TO DO | Retype every entry below exactly as it stands.

RECORDS SHOWN |

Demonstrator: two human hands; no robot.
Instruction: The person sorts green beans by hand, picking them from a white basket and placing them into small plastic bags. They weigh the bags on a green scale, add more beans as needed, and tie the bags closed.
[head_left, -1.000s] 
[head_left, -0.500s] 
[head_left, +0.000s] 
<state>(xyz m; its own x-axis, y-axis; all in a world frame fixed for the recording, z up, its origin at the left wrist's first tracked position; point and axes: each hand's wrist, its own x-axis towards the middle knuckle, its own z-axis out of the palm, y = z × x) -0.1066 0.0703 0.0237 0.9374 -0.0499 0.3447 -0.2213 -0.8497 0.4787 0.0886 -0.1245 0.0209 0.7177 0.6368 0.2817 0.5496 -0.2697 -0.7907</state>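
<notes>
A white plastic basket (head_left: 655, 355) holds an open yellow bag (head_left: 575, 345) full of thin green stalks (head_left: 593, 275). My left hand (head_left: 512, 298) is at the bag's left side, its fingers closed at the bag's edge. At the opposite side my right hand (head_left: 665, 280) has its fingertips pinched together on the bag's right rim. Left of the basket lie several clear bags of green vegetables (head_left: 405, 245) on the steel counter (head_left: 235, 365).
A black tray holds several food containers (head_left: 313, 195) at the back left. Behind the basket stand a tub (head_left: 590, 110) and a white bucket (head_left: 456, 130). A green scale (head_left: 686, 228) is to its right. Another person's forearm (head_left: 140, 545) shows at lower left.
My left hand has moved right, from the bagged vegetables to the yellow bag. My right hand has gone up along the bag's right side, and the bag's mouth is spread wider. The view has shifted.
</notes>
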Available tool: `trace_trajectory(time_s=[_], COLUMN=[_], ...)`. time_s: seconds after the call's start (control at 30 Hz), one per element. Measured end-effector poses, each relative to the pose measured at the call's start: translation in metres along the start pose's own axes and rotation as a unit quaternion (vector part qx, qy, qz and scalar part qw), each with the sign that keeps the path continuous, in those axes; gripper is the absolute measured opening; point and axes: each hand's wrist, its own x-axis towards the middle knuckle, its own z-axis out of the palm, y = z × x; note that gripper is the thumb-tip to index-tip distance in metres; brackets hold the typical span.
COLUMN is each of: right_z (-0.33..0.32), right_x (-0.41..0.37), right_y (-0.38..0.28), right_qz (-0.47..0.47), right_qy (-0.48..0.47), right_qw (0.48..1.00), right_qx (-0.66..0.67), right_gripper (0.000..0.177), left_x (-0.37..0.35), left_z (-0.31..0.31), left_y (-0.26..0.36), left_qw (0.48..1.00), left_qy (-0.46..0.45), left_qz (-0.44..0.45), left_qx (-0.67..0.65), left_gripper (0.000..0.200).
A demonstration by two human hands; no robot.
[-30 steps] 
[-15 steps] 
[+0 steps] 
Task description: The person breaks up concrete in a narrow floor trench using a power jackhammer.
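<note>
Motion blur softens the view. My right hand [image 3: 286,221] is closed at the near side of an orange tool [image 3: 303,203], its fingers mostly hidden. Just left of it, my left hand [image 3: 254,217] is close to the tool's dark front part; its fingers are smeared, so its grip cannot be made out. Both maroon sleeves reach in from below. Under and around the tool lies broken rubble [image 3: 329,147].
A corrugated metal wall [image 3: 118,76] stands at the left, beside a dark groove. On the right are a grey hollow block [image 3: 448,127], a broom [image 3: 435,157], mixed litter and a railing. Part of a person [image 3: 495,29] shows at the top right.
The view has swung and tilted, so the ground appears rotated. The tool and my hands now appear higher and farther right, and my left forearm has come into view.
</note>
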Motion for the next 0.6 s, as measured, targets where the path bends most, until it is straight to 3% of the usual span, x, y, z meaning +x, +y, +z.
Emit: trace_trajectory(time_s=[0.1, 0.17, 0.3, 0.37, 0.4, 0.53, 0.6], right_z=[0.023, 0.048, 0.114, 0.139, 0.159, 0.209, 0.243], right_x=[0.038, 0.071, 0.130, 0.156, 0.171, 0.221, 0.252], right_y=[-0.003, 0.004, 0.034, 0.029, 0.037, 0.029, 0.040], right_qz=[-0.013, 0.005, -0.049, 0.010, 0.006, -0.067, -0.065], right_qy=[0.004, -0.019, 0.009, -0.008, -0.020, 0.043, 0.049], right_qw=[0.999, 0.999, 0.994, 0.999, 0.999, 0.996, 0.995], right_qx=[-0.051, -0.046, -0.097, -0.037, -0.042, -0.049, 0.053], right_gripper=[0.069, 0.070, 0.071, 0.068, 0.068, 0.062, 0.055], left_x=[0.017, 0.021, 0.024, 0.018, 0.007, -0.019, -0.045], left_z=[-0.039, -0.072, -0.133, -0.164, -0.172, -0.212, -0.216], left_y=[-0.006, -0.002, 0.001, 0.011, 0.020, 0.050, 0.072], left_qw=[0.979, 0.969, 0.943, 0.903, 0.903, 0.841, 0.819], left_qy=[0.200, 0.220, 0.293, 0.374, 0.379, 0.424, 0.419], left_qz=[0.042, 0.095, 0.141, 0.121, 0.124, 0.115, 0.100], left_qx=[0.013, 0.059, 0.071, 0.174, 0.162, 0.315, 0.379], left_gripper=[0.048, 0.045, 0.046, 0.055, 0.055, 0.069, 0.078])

SOLUTION TO THIS EXERCISE |
Demonstrator: two human hands; no robot.
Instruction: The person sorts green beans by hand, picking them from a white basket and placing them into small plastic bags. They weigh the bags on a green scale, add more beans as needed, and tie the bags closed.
[head_left, -1.000s] 
[head_left, -0.500s] 
[head_left, +0.000s] 
<state>(xyz m; its own x-axis, y-axis; all in a world frame fixed for the recording, z up, its origin at the left wrist's first tracked position; point and axes: each hand's wrist, its own x-axis towards the middle knuckle, its own z-axis out of the palm, y = z × x) -0.1066 0.0703 0.0237 0.9374 -0.0499 0.3447 -0.2213 -0.8497 0.4787 0.0886 -0.1245 0.0209 0.7177 0.6368 0.2817 0.5496 -0.2697 -0.7907</state>
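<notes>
A white plastic basket (head_left: 655, 355) holds an open yellow bag (head_left: 575, 345) full of thin green stalks (head_left: 593, 275). My left hand (head_left: 512, 298) is at the bag's left side, its fingers closed at the bag's edge. At the opposite side my right hand (head_left: 665, 280) has its fingertips pinched together on the bag's right rim. Left of the basket lie several clear bags of green vegetables (head_left: 405, 245) on the steel counter (head_left: 235, 365).
A black tray holds several food containers (head_left: 313, 195) at the back left. Behind the basket stand a tub (head_left: 590, 110) and a white bucket (head_left: 456, 130). A green scale (head_left: 686, 228) is to its right. Another person's forearm (head_left: 140, 545) shows at lower left.
My left hand has moved right, from the bagged vegetables to the yellow bag. My right hand has gone up along the bag's right side, and the bag's mouth is spread wider. The view has shifted.
</notes>
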Available tool: `trace_trajectory(time_s=[_], COLUMN=[_], ...)`. time_s: seconds after the call's start (control at 30 Hz), one per element. Measured end-effector poses, each relative to the pose measured at the call's start: translation in metres along the start pose's own axes and rotation as a unit quaternion (vector part qx, qy, qz and scalar part qw), each with the sign that keeps the path continuous, in those axes; gripper is the absolute measured opening; point and axes: each hand's wrist, its own x-axis towards the middle knuckle, its own z-axis out of the palm, y = z × x; note that gripper is the thumb-tip to index-tip distance in metres; brackets hold the typical span.
COLUMN is each of: right_z (-0.33..0.32), right_x (-0.41..0.37), right_y (-0.38..0.28), right_qz (-0.47..0.47), right_qy (-0.48..0.47), right_qw (0.48..1.00), right_qx (-0.66..0.67), right_gripper (0.000..0.177), left_x (-0.37..0.35), left_z (-0.31..0.31), left_y (-0.26..0.36), left_qw (0.48..1.00), left_qy (-0.46..0.45), left_qz (-0.44..0.45), left_qx (-0.67..0.65), left_gripper (0.000..0.200).
A demonstration by two human hands; no robot.
[-30 steps] 
[-15 steps] 
[+0 steps] 
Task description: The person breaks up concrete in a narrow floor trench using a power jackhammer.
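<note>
Motion blur softens the view. My right hand [image 3: 286,221] is closed at the near side of an orange tool [image 3: 303,203], its fingers mostly hidden. Just left of it, my left hand [image 3: 254,217] is close to the tool's dark front part; its fingers are smeared, so its grip cannot be made out. Both maroon sleeves reach in from below. Under and around the tool lies broken rubble [image 3: 329,147].
A corrugated metal wall [image 3: 118,76] stands at the left, beside a dark groove. On the right are a grey hollow block [image 3: 448,127], a broom [image 3: 435,157], mixed litter and a railing. Part of a person [image 3: 495,29] shows at the top right.
The view has swung and tilted, so the ground appears rotated. The tool and my hands now appear higher and farther right, and my left forearm has come into view.
</note>
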Motion for the next 0.6 s, as measured, targets where the path bends most, until it is straight to 3% of the usual span, x, y, z meaning +x, +y, +z.
Emit: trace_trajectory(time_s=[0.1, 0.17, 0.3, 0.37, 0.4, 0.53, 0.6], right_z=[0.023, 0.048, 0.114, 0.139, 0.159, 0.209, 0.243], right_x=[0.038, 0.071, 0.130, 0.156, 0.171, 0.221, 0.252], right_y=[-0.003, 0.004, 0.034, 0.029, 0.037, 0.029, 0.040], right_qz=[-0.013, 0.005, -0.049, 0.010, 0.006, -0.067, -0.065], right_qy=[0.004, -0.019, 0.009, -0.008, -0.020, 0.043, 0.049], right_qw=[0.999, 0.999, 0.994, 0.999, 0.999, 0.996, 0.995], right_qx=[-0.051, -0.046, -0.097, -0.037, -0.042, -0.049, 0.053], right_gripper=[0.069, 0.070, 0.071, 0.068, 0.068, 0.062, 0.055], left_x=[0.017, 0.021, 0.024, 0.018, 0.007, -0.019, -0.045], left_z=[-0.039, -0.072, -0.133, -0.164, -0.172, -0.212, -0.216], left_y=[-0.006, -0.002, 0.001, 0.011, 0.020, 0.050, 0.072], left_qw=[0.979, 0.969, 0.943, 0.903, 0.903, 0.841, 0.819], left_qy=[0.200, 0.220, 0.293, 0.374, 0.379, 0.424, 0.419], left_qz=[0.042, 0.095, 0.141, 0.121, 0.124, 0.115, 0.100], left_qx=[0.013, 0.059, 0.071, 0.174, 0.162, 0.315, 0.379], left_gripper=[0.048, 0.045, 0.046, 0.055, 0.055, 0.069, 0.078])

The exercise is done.